Lattice-Matched III–V Dual-Junction Solar Cells for Concentrations Around 1000 Suns

[+] Author and Article Information
C. Algora

Instituto de Energía Solar, Universidad Politécnica de Madrid, Avda. Complutense 38, 28040 Madrid, Spainalgora@ies-def.upm.es

I. Rey-Stolle, I. García, B. Galiana, M. Baudrit, J. R. González

Instituto de Energía Solar, Universidad Politécnica de Madrid, Avda. Complutense 38, 28040 Madrid, Spain

J. Sol. Energy Eng 129(3), 336-339 (May 19, 2006) (4 pages) doi:10.1115/1.2735352 History: Received November 10, 2005; Revised May 19, 2006

Concentration photovoltaic (PV) based on III–V solar cells is one of the most promising technologies for dramatically reducing the cost of PV electricity. In order to reduce costs, a high efficiency is usually pursued. This is the main reason for the huge development of multijunction cells (MJCs) which are able to achieve very high efficiencies thanks to their more efficient use of the solar spectrum. In the first stage, our approach to reduce the cost of photovoltaic electricity consists of a further development of the lattice matched GaInPGaAs dual junction solar cell in order to achieve efficiencies of over 30% at 1000 suns (AM1.5D low aerosol optical depth (AOD)).

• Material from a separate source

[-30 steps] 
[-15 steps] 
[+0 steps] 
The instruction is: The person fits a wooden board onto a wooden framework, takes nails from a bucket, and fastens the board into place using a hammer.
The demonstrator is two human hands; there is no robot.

In the second stage, this approach will allow us to develop lattice matched GaInPGa(In)AsGe triple junction solar cells with higher efficiency and lower cost. In this technical brief, we have set out the philosophy, including a brief incursion into economics, and our first results of dual-junction solar cells for high concentrator applications. Our best result is an efficiency of 27.6% at 180 suns while at 1000 suns the efficiency is 26% (AM1.5D low AOD). The price of a PV installation based on our best solar cell to date (efficiency of 26% operating at 1000 suns) would be 3.6$Wp. For solar cells with efficiencies of 30% at 1000 suns, the price after a cumulated production of 10MWp of a PV installation would be 3.3$Wp. The efficiencies attained (26%) at 1000 suns although still far from our objective of 30%, establish a reasonable starting point for future developments. It is evident that the conservative design implemented has much room for improvement which is now under development in our lab.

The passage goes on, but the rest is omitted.